Your goal => Copy each line of the listing below exactly and drop the images.
------------------------------------
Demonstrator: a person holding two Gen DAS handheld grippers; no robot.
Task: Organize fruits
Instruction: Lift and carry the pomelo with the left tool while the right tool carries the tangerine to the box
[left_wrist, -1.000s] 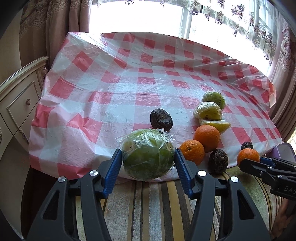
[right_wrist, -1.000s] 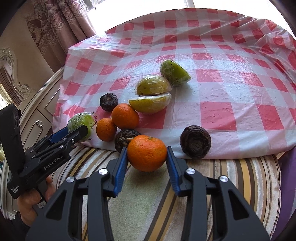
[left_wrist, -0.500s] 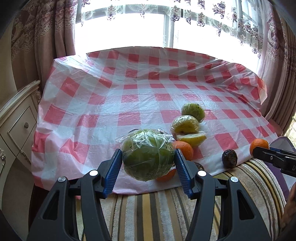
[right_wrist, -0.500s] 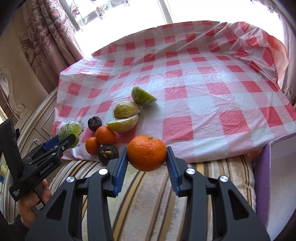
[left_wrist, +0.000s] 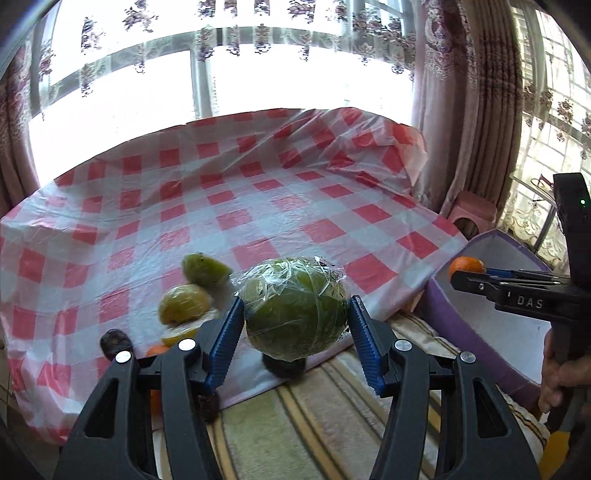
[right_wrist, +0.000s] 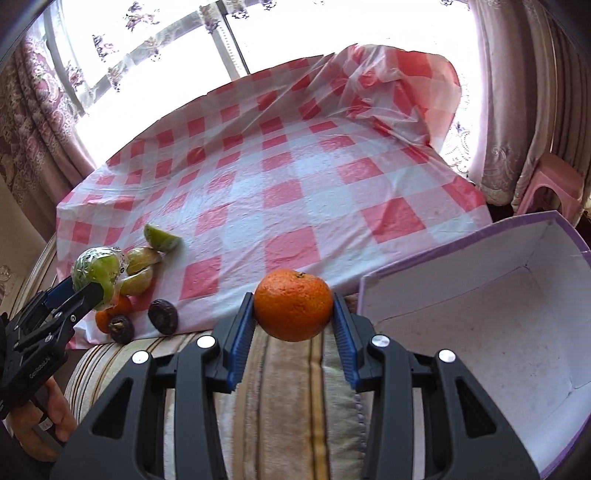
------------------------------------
Task response =>
Demonstrator: a person holding two Gen DAS handheld grippers; no robot.
Task: Organize fruits
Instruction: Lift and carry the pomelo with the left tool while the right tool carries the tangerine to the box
[left_wrist, -1.000s] 
[right_wrist, -1.000s] 
[left_wrist, -0.500s] 
[right_wrist, -0.500s] 
[left_wrist, +0.000s] 
[right_wrist, +0.000s] 

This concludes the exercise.